■ Required action
Only the lines below from the one containing "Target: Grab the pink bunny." through the one containing "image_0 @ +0" belong in the answer, repeated exactly and without pictures.
--- Given data ---
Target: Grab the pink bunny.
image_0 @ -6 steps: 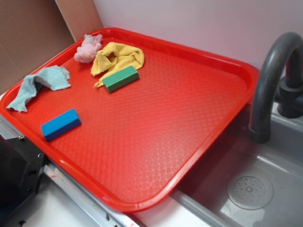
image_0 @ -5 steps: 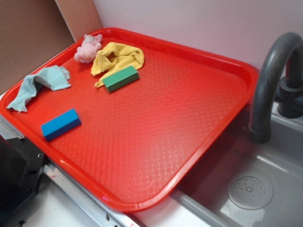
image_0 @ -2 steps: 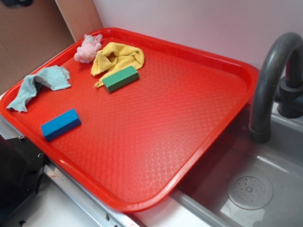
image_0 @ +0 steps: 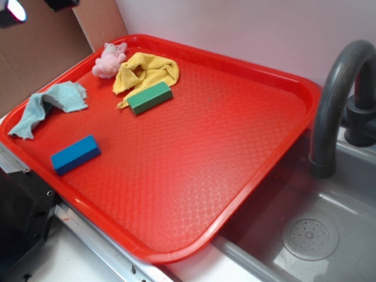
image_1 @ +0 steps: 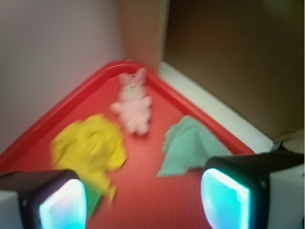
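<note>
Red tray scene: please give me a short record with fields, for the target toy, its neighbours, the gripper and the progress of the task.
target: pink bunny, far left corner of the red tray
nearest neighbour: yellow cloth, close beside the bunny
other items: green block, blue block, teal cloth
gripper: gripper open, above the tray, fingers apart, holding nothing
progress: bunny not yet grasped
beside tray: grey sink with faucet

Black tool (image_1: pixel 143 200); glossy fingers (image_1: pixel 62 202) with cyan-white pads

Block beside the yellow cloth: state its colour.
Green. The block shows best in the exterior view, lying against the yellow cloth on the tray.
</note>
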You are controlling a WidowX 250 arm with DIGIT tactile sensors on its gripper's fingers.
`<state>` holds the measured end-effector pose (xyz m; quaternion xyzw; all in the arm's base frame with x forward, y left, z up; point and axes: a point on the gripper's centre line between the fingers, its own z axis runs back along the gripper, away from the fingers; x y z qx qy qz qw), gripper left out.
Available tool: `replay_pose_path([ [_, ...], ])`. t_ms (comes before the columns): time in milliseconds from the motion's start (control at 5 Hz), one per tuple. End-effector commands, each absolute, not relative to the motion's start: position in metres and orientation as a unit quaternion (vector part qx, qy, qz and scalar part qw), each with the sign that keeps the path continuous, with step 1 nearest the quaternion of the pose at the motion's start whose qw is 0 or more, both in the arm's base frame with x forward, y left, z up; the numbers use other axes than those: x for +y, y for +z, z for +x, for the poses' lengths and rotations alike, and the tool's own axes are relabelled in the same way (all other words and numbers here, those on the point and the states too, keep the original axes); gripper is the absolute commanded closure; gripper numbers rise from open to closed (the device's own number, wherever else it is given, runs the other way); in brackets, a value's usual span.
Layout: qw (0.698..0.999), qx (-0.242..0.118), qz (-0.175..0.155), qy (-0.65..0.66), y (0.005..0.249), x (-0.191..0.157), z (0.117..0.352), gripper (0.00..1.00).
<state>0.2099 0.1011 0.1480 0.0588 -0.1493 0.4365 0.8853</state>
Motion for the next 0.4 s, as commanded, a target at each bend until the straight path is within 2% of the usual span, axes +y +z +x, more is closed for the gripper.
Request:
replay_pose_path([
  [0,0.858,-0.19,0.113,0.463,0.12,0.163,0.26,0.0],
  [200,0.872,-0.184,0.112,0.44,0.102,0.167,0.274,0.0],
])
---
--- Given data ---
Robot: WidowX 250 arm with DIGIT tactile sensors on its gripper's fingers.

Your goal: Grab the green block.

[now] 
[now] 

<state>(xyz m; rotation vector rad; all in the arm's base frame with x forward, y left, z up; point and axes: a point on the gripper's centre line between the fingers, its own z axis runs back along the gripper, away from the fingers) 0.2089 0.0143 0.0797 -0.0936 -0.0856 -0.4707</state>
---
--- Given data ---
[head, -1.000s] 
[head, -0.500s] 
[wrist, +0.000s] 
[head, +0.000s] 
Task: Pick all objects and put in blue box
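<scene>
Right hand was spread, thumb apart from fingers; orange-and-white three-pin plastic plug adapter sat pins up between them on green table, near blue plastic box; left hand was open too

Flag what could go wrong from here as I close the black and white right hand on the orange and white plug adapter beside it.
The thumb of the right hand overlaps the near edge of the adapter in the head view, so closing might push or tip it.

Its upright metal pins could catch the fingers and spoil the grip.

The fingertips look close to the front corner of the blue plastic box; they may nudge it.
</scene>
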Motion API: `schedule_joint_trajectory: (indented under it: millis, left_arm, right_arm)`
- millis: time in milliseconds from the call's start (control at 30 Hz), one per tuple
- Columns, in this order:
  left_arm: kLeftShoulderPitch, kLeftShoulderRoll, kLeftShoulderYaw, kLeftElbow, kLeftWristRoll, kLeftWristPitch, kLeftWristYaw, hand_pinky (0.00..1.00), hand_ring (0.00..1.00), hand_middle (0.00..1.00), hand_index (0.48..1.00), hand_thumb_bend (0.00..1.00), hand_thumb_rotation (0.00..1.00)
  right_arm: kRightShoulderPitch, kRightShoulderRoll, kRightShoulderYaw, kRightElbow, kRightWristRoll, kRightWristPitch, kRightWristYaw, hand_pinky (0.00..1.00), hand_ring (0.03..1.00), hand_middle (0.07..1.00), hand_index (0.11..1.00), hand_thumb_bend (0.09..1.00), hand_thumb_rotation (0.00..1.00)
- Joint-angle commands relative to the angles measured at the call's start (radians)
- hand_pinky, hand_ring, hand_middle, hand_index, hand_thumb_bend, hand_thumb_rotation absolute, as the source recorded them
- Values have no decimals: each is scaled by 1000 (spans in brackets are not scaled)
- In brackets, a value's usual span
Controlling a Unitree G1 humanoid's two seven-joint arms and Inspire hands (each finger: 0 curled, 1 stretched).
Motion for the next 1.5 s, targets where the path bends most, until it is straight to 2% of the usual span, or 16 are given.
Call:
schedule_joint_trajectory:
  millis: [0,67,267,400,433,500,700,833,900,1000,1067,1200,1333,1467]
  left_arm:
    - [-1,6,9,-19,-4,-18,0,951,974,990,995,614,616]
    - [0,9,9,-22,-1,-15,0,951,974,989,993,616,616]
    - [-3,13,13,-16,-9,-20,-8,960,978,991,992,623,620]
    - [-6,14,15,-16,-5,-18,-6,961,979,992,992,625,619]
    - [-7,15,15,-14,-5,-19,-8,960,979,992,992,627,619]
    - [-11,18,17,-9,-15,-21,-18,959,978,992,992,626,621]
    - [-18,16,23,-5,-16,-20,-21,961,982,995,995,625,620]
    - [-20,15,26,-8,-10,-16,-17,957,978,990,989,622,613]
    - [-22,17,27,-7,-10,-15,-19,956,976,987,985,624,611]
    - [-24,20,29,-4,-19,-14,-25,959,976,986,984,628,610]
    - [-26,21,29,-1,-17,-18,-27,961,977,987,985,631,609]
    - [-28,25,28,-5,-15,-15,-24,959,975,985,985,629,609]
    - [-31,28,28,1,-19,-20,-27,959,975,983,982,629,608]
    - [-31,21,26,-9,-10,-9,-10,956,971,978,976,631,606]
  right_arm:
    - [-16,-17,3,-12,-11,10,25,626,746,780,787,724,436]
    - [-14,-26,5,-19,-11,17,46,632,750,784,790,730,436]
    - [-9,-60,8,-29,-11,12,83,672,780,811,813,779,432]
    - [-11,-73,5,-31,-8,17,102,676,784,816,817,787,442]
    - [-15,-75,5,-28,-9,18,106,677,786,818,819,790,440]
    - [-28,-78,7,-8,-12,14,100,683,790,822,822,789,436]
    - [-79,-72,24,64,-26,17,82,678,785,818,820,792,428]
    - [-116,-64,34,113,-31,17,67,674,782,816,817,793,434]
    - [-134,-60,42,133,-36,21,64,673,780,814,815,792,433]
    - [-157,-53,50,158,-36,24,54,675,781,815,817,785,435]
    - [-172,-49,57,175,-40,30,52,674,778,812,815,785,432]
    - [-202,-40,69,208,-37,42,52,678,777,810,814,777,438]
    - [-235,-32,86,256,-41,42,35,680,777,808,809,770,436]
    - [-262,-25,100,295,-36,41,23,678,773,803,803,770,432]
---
■ Output of the task
Target: Grab the pink bunny.
image_0 @ -6 steps: 
image_0 @ -5 steps: 
image_0 @ -2 steps: 
image_0 @ +0 steps: 

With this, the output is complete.